_Extracted entries_
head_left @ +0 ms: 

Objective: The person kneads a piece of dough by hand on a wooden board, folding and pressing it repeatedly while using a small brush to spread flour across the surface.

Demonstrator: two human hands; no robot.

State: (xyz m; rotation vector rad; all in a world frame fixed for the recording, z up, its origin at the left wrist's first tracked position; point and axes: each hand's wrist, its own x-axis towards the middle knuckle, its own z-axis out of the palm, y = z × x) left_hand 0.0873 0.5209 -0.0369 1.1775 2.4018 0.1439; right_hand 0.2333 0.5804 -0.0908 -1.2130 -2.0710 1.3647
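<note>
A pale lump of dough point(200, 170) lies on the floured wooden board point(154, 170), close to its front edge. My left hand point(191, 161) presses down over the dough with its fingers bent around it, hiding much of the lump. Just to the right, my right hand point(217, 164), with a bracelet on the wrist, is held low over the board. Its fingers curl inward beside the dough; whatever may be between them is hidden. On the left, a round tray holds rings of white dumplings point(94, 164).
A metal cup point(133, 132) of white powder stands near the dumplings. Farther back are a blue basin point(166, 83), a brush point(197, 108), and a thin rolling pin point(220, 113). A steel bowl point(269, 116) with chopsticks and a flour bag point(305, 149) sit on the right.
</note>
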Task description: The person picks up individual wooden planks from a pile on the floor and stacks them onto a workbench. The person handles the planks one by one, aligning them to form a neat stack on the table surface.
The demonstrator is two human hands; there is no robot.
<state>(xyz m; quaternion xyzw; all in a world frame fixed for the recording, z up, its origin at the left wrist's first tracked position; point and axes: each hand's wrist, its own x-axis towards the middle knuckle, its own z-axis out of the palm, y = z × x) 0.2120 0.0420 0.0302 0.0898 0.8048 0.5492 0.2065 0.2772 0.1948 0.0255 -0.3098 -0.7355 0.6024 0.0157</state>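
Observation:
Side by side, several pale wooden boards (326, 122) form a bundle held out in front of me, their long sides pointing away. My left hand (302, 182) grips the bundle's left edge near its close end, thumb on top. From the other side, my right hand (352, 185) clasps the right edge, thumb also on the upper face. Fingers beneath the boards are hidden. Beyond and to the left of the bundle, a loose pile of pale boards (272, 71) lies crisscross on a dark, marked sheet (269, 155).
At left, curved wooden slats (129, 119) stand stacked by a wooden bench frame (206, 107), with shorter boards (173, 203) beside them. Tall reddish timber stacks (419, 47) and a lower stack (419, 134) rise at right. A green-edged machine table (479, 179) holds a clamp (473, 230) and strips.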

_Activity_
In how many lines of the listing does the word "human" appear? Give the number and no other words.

_Response to this exercise_
2